Sadly, just like The Dark Knight was almost taken to another level by what turned out to be a posthumous performance from Heath Ledger as the Joker, nobody will never be able to watch this film without thinking of the poor souls in Aurora, Colorado.

Quite what children and babies were doing in a cinema at midnight is anyone’s guess.

Is this the only way we can entertain youngsters today?

And, if so, what kind of thrills are they going to looking for by the time they are 24, like James Holmes?

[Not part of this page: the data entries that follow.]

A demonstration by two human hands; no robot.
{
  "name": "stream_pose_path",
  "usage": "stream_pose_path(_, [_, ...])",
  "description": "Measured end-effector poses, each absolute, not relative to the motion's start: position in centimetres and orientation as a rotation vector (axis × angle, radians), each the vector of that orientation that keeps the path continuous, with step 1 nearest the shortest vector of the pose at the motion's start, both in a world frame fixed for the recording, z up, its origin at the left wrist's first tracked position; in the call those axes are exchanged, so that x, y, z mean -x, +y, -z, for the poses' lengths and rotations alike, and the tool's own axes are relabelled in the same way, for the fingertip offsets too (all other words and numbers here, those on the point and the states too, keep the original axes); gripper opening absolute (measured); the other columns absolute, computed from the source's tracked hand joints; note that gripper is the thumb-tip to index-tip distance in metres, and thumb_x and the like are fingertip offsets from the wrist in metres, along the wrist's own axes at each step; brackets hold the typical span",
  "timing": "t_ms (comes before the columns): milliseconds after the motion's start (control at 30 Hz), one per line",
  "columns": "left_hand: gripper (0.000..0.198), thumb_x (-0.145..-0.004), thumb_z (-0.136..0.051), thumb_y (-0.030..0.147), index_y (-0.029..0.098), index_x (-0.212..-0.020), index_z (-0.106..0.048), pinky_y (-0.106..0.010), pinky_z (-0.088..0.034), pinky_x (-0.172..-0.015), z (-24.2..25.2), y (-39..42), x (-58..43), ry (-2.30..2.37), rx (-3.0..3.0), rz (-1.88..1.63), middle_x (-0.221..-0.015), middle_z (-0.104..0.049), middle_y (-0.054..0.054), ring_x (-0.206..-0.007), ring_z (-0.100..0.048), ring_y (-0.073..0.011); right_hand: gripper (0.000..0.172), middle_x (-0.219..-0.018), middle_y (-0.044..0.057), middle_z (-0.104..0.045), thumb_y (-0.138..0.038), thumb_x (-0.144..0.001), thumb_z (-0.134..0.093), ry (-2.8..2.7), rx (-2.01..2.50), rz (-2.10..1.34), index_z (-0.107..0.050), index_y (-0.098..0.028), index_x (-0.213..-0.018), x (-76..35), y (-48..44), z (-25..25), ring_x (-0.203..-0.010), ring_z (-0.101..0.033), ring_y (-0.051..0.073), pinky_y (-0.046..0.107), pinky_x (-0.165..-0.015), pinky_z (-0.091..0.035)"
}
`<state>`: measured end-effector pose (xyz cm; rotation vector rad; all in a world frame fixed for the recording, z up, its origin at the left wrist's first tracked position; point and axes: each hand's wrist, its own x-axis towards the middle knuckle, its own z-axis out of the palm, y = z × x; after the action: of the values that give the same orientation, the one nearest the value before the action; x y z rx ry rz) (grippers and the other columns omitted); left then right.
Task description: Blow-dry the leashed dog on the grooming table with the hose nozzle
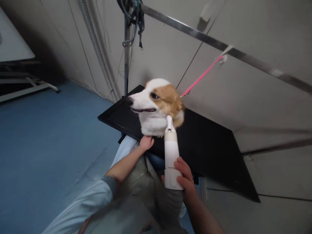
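A white and tan dog (156, 105) stands on a black grooming table (209, 146), head turned left, mouth slightly parted. My right hand (184, 177) is closed round the base of a white blower nozzle (171, 152); the nozzle's narrow tip points at the dog's neck below the ear. My left hand (146, 142) reaches up under the dog's white chest; its fingers are buried in the fur and do not show. A pink leash (202, 76) runs taut from the dog's neck up to a metal bar (243, 57).
An upright metal pole (126, 58) with hanging cords stands behind the table. A ribbed grey hose (97, 48) runs along the wall. Blue floor (48, 136) spreads to the left, with another white table and its frame (21, 81) at far left.
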<state>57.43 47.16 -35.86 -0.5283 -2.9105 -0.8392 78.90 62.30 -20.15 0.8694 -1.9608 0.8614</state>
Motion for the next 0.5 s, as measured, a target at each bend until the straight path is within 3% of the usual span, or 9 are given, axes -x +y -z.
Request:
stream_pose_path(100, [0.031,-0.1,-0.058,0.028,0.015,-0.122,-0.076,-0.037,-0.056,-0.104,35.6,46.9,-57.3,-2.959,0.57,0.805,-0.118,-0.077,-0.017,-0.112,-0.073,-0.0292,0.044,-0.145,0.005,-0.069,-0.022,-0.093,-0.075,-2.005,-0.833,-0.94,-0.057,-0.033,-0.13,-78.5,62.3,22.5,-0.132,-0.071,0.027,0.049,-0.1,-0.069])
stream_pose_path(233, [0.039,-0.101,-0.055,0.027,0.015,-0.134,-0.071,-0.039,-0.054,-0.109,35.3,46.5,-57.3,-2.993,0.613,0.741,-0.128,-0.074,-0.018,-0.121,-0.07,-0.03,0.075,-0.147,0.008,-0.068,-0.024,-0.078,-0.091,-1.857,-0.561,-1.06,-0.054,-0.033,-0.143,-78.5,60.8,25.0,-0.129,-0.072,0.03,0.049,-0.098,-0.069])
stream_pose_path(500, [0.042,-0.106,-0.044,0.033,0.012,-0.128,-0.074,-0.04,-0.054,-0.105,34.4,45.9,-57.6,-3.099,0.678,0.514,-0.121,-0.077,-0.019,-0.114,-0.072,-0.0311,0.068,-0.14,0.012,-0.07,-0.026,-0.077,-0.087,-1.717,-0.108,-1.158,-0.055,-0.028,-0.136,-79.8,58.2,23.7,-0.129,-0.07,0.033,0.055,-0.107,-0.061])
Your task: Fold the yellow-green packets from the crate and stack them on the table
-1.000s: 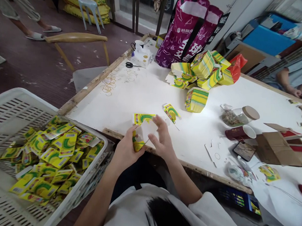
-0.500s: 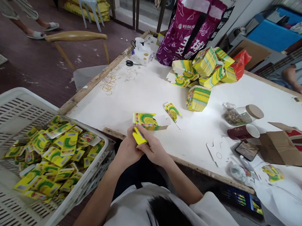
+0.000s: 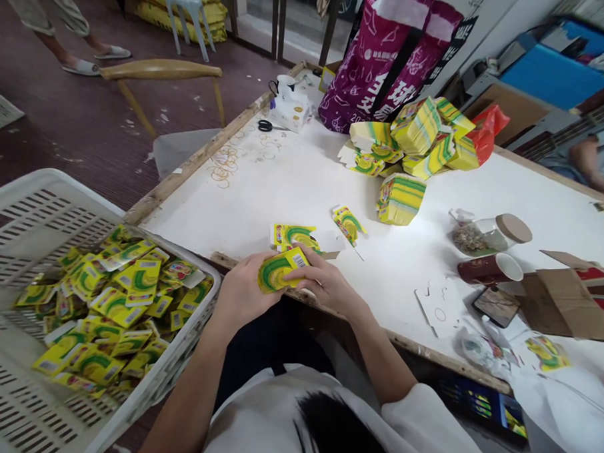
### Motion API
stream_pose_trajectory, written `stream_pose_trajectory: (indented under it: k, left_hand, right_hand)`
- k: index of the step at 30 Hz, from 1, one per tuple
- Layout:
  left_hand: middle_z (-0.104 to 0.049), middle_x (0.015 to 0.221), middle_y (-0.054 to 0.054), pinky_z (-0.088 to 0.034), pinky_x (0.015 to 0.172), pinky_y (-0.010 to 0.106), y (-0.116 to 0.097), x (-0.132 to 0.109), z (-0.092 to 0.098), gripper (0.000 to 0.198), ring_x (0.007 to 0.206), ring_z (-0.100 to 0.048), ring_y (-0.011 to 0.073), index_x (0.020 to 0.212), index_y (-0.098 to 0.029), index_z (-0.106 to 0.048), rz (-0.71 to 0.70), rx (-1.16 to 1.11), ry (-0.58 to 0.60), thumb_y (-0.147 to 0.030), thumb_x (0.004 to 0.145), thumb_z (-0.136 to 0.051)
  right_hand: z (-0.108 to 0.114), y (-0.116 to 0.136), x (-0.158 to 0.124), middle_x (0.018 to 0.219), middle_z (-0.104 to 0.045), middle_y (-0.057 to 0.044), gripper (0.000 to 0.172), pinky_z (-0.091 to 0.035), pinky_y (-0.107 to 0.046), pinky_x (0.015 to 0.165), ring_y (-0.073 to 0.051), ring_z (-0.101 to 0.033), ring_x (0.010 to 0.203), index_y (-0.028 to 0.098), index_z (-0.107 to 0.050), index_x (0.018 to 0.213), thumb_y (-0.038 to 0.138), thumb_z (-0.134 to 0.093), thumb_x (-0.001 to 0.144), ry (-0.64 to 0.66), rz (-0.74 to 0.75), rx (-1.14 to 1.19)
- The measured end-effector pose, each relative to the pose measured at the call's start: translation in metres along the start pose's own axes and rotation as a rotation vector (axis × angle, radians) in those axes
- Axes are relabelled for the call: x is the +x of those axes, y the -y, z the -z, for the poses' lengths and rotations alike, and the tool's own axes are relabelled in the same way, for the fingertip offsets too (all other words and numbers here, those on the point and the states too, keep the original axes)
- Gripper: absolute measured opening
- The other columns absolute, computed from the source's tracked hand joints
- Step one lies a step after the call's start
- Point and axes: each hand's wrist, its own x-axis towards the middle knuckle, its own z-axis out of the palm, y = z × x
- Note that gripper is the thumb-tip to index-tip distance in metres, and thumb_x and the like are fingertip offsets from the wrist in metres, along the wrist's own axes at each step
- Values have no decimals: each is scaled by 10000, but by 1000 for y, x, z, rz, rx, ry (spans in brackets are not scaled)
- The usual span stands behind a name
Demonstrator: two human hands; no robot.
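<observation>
Between my two hands, over the table's near edge, is a small yellow and green crayon box [image 3: 278, 270], its barcode end toward the right. My left hand [image 3: 242, 289] grips its left end. My right hand [image 3: 329, 285] is closed around the right end, thumb and fingers on the box. Just beyond my hands an open yellow carton [image 3: 295, 236] with a white flap lies on the table. A flattened yellow box [image 3: 348, 224] rests to its right. On my left, a white plastic crate [image 3: 204, 267] contains many similar small boxes [image 3: 118, 308].
Bundles of flat yellow boxes [image 3: 401, 199] sit near a purple bag [image 3: 379, 63]. Scissors [image 3: 265, 126] and rubber bands [image 3: 223, 166] lie at the far left. At right are a glass jar [image 3: 487, 235], a dark red mug [image 3: 477, 270] and a phone [image 3: 495, 305].
The small box has been turned so its broad printed face shows upward. My hands have moved apart along it, and the camera view has shifted slightly.
</observation>
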Motion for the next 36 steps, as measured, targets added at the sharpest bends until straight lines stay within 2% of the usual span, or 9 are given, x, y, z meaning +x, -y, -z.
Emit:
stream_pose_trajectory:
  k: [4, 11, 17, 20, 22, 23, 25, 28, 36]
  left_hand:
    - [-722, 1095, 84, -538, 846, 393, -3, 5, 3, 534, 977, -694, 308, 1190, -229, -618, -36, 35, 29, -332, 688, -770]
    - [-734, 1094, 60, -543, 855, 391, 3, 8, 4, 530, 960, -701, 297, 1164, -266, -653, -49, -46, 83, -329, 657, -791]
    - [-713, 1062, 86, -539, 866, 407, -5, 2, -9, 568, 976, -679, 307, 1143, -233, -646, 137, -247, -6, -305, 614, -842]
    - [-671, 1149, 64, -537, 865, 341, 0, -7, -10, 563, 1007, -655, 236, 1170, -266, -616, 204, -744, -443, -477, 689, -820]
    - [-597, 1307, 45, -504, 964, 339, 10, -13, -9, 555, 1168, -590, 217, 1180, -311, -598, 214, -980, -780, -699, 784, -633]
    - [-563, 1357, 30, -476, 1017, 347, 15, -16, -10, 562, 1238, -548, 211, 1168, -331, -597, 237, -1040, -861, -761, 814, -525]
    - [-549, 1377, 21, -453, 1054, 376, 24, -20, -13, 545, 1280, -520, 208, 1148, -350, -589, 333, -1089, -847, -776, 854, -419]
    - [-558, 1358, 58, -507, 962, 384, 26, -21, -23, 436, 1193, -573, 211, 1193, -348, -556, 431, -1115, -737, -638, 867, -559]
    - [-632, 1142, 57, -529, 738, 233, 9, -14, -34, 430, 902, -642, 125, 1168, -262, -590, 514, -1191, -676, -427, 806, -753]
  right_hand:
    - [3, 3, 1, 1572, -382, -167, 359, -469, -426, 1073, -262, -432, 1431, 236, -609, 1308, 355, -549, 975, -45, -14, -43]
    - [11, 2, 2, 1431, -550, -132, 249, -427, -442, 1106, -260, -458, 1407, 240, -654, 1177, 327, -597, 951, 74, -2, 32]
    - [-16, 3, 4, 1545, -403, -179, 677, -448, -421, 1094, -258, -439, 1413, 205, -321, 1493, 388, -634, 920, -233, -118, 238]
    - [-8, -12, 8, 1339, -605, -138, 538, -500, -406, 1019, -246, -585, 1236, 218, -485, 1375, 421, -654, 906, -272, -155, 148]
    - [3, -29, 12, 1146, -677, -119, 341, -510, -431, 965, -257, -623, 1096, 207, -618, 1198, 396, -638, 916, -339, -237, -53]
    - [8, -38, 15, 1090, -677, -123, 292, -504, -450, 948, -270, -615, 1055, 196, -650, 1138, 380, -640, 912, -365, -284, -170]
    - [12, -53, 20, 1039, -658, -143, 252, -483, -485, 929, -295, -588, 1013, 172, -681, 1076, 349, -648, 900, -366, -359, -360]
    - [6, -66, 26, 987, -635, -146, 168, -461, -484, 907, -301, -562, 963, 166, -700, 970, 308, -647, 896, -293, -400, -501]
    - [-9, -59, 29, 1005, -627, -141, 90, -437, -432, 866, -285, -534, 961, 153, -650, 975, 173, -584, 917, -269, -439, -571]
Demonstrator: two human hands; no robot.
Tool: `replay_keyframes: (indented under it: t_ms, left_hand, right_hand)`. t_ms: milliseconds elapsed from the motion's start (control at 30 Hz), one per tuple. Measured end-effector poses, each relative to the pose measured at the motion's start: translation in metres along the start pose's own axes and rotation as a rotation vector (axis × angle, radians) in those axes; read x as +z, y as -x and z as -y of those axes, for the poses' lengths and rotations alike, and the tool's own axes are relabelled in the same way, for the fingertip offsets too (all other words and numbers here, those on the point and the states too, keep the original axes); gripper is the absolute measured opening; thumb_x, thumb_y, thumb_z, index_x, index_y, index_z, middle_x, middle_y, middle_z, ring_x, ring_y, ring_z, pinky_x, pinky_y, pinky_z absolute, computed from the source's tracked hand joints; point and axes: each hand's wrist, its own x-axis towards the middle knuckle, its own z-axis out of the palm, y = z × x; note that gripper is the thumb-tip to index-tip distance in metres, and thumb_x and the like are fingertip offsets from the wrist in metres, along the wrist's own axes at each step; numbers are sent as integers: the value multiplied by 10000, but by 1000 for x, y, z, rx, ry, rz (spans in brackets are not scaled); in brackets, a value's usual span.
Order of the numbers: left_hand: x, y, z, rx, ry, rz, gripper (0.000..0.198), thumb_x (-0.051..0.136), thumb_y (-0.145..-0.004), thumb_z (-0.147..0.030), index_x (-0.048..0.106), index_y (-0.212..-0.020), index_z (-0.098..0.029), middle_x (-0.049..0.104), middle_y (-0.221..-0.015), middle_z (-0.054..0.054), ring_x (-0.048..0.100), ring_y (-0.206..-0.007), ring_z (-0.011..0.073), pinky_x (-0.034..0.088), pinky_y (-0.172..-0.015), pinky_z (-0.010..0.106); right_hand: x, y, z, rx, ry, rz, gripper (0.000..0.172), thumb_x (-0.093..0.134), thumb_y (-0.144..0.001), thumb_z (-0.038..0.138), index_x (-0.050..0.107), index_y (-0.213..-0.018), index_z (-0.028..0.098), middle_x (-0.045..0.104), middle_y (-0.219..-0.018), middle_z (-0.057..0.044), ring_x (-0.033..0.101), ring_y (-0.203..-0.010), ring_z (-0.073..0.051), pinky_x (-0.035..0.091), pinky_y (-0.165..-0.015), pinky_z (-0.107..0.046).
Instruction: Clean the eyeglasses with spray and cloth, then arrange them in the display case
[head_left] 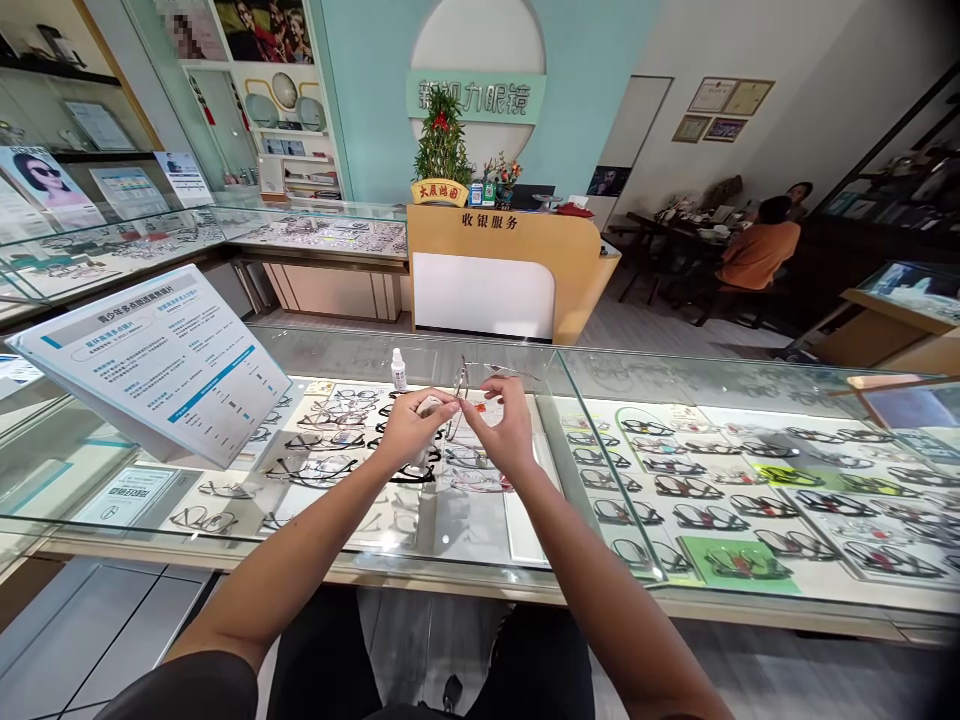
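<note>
Both my hands are raised over the glass counter top (480, 520), close together. My left hand (411, 425) is closed in a pinch on a thin-framed pair of glasses (463, 385), with something pale, perhaps a cloth, under its fingers. My right hand (510, 430) is also closed, its fingertips pinching the same glasses from the right side. A small orange tag (489, 402) shows between the two hands. The glasses' temples stick out toward the far side. A small white dropper bottle (398, 370) stands upright on the glass just behind my left hand.
Inside the display case lie several rows of glasses (690, 490). A slanted information board (161, 360) stands on the counter at the left. A yellow cashier desk (510, 265) with a plant lies beyond. A person in an orange shirt (759, 255) sits at the far right.
</note>
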Motion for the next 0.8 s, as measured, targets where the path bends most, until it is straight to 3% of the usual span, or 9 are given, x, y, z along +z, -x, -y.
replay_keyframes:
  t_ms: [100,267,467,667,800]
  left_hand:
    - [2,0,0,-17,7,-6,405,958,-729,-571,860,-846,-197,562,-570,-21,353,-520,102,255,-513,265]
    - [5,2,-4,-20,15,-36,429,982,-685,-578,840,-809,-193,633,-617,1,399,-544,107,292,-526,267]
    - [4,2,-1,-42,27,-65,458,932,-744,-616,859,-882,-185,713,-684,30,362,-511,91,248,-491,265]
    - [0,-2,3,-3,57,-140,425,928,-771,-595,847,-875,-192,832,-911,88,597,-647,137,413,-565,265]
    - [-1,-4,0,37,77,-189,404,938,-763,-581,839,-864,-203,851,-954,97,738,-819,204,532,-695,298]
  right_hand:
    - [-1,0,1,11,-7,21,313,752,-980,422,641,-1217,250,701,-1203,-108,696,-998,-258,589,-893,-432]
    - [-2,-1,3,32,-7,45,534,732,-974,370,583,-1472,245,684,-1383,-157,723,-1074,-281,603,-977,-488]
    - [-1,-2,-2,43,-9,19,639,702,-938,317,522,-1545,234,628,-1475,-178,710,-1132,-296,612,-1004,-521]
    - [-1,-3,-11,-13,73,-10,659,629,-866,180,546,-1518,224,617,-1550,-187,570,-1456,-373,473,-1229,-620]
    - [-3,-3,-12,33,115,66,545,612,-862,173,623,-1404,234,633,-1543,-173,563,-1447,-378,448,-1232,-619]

Here in the UK, the BBFC ought to re-examine whether the 12A certificate is suitable for this type of film.

It’s an adult thriller in all but 15 certificate name, heavy duty in every respect and packed with shootings and violence that no youngster, surely, is going to fully understand.

With lines like ‘I see you’ve got your taste for wanton destruction back’, not since Heat (1995) and The Town (2010) have the streets been so alive with infernal danger.

The Dark Knight Rises has foreboding visions about greed, corruption and terror that are universally relevant. Working from the template of a character created by Bob Kane during the economically and politically perilous real world of the 1930s, Christopher Nolan has every right to make films his way.

And, though he will undoubtedly be distressed by events, he should not feel guilty that in Colorado last week, one man decided to ensure that life – and death – could imitate art.

It’s the BBFC’s duty to recognise that this film is a long way from the lighter, more obviously superhero movies, of which current hit The Amazing Spider-Man might be classed as one by comparison.

Only then might studios be encouraged to think more about the age-appropriate ethics of their works than the box office.